Readers of this blog know that I am always happy when we have the opportunity to learn about DRED issues directly from judges. I had the privilege of attending the Judges Panel on eDiscovery at the IQPC eDiscovery Conference in San Francisco. This was a very worthwhile session and attendees learned some great insights about the "Real World" of eDiscovery that occurs in actual court cases. And, by actual court cases, I mean the majority of cases you will probably never read about because they do not involve extreme examples of eDiscovery misconduct and multi-million dollar sanctions. Hopefully, these are the cases that your legal matter will most closely resemble. Moderated by Craig Carpenter, V.P. and General Counsel, Recommind, Inc., U.S. Magistrate Judge Robert B. Collings, District of Massachusetts, and U.S. Magistrate Judge Elizabeth D. Laporte, Northern District of California, provided updates to the law. I am happy to report that in the 3-plus years since I have been working almost exclusively with eDiscovery issues, there has been evolution and progress, and there are now better guidelines to help keep your business or department DRED-ready.
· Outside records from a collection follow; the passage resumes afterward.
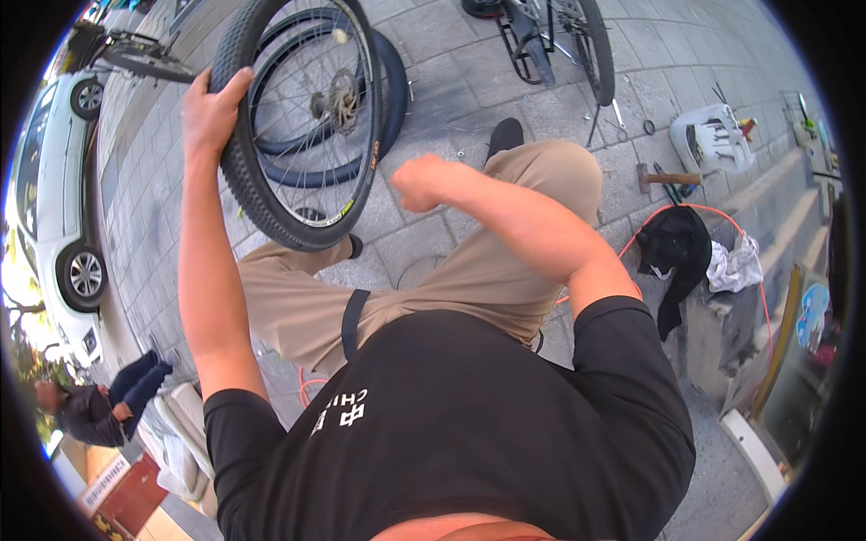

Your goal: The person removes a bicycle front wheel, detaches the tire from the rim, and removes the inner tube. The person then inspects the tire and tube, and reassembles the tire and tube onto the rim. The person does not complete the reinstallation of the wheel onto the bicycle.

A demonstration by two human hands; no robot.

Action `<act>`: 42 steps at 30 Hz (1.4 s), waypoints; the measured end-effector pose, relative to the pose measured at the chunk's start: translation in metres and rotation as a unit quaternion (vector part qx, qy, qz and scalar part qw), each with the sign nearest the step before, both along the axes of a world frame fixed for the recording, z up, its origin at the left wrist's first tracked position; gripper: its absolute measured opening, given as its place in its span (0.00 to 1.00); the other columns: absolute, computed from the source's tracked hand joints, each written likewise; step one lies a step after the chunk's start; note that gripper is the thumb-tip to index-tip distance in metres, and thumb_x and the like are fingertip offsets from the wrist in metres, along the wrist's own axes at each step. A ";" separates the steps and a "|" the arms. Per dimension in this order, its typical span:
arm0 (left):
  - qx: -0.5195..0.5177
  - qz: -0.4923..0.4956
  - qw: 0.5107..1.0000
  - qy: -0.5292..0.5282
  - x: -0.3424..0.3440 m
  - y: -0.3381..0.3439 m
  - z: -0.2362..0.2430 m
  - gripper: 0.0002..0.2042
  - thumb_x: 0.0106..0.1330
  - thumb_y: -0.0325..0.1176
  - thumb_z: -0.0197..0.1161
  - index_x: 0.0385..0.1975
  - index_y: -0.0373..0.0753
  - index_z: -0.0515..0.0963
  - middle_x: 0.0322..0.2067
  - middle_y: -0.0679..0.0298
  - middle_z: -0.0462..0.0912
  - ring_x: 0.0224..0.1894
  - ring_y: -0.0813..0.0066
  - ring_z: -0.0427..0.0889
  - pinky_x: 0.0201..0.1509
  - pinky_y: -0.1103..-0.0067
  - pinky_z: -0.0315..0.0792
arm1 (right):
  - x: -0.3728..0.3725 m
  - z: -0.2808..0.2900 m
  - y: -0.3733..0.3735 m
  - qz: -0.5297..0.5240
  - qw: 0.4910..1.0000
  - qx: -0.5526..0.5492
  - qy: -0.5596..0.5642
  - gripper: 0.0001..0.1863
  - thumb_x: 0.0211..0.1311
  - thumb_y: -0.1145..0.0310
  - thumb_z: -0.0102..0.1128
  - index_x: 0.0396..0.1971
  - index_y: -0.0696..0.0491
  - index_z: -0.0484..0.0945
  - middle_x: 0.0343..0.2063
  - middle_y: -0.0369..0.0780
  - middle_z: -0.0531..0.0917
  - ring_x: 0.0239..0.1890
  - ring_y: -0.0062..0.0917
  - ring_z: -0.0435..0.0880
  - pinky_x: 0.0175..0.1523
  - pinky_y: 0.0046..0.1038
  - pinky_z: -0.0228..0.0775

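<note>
My left hand grips the knobby tyre of a bicycle wheel, held up at the upper left with its spokes and brake disc showing. More black tyres lie behind it on the paving. My right hand is closed just right of the wheel's lower part, apart from it; whether its curled fingers hold anything is hidden. My knees, in tan trousers, are bent below the wheel.
A bicycle lies at top. Right are a hammer, white plastic container, orange hose, black cloth, white rag and stone step. A white car and seated person are left.
</note>
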State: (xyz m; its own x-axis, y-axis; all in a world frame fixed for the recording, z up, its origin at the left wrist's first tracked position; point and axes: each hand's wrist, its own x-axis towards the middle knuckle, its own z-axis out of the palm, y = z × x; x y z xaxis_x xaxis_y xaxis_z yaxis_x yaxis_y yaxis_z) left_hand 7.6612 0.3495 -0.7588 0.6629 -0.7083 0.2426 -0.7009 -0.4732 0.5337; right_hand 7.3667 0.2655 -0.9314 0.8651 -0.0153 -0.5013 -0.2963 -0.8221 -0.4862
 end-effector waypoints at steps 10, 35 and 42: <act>0.100 -0.083 0.989 0.074 -0.039 -0.051 0.099 0.31 0.64 0.51 0.76 0.52 0.24 0.83 0.39 0.55 0.89 0.38 0.71 0.88 0.47 0.73 0.80 | 0.011 0.004 -0.018 -0.062 0.996 0.008 -0.067 0.17 0.63 0.65 0.59 0.46 0.58 0.87 0.47 0.52 0.89 0.53 0.48 0.88 0.58 0.47 0.80; -0.125 -0.111 0.944 0.284 -0.069 -0.002 0.019 0.44 0.64 0.56 0.77 0.71 0.27 0.71 0.60 0.51 0.83 0.60 0.61 0.84 0.65 0.70 0.76 | 0.033 0.059 -0.004 -0.065 0.812 0.562 -0.143 0.41 0.63 0.72 0.66 0.77 0.56 0.64 0.68 0.42 0.77 0.54 0.25 0.82 0.62 0.31 0.76; -0.003 0.072 0.982 0.172 -0.160 0.127 -0.080 0.40 0.53 0.40 0.81 0.65 0.29 0.72 0.53 0.52 0.85 0.55 0.66 0.84 0.59 0.72 0.77 | 0.058 0.070 -0.006 -0.124 0.810 0.523 -0.233 0.36 0.60 0.71 0.60 0.72 0.55 0.73 0.61 0.38 0.83 0.55 0.25 0.84 0.61 0.30 0.77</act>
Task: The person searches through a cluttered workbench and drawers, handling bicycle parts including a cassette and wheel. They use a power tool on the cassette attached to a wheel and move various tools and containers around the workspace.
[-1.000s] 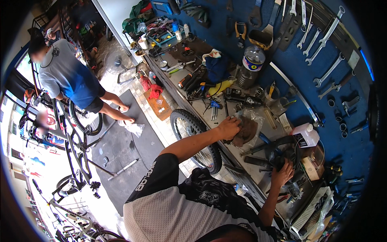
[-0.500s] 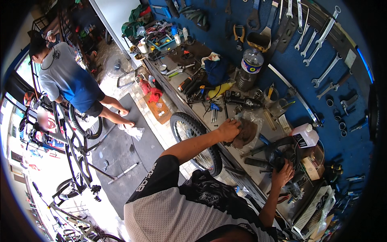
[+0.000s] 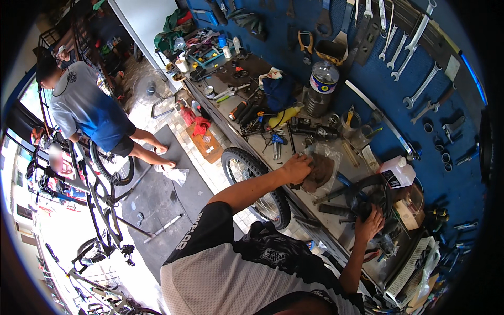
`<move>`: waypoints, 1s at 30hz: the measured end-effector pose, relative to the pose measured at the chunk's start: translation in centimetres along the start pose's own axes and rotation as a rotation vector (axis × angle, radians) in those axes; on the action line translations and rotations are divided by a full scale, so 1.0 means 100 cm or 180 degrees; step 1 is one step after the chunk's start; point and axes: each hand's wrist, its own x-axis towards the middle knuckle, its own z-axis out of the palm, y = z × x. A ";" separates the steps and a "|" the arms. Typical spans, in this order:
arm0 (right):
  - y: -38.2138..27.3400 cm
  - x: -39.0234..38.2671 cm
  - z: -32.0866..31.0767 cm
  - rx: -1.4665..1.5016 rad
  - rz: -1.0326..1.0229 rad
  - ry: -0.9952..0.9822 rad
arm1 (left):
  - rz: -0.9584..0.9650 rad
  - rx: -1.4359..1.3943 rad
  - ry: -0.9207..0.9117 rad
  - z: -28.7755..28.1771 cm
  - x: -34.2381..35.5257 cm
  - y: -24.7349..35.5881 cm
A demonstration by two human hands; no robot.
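Observation:
My left hand (image 3: 298, 169) is at the bench's near side, its fingers bent over the edge of a brown, cloth-like bundle (image 3: 321, 174). Clear plastic (image 3: 334, 160) lies around that bundle. Farther right, my right hand (image 3: 370, 224) curls over a dark object beside a loop of black rubber tubing (image 3: 379, 185); its fingers partly hide what they grip. A hammer-like tool with a black handle (image 3: 332, 210) lies just left of my right hand. A blue-handled tool (image 3: 344, 179) rests between both hands.
A bicycle wheel (image 3: 252, 181) leans against the workbench (image 3: 233, 113). The bench also bears a large plastic bottle (image 3: 318, 94), a white jug (image 3: 397, 172) and a white basket (image 3: 407, 281). Wrenches (image 3: 422, 86) hang on the blue wall. Another person (image 3: 94, 105) stands by a bicycle at left.
The view has shifted slightly, so the bench and wall tools sit a little farther left. Both hands stay in nearly the same places on the same things.

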 end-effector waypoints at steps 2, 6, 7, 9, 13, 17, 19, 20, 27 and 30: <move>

Some of Judge Collings recommendations included:
- Reading the article by Judge Facciola-Federal Courts Law Review on privilege review
- Urging counsel get a court order with respect to a Section 502 waiver
- Whittle eDiscovery down the the issues you have actually have in dispute
- As an Observer to the Sedona Judicial Working Group-Courts are looking for more cooperation between counsel and less adversarial posturing during the Meet and Confer process
- Parties need to be more transparent about what, how, and where their data is located
- Don't take expensive 30(b)6 depositions unless necessary
- Bring your IT experts to the Meet and Confers
- A reasonable proposal and approach will get the Judge's support
- Settling cases for purely economic reasons has always occurred -eDiscovery is exacerbating this
- There is a wide range of parties and sophistication-She has given attorneys eDiscovery homework
- Lawyers who typically do not deal with eDiscovery now have to learn it
- Client is responsible for getting it right-Courts look to see who is really engaged in the wrong-doing (citing Qualcomm case where the court found no bad faith on the part of outside counsel)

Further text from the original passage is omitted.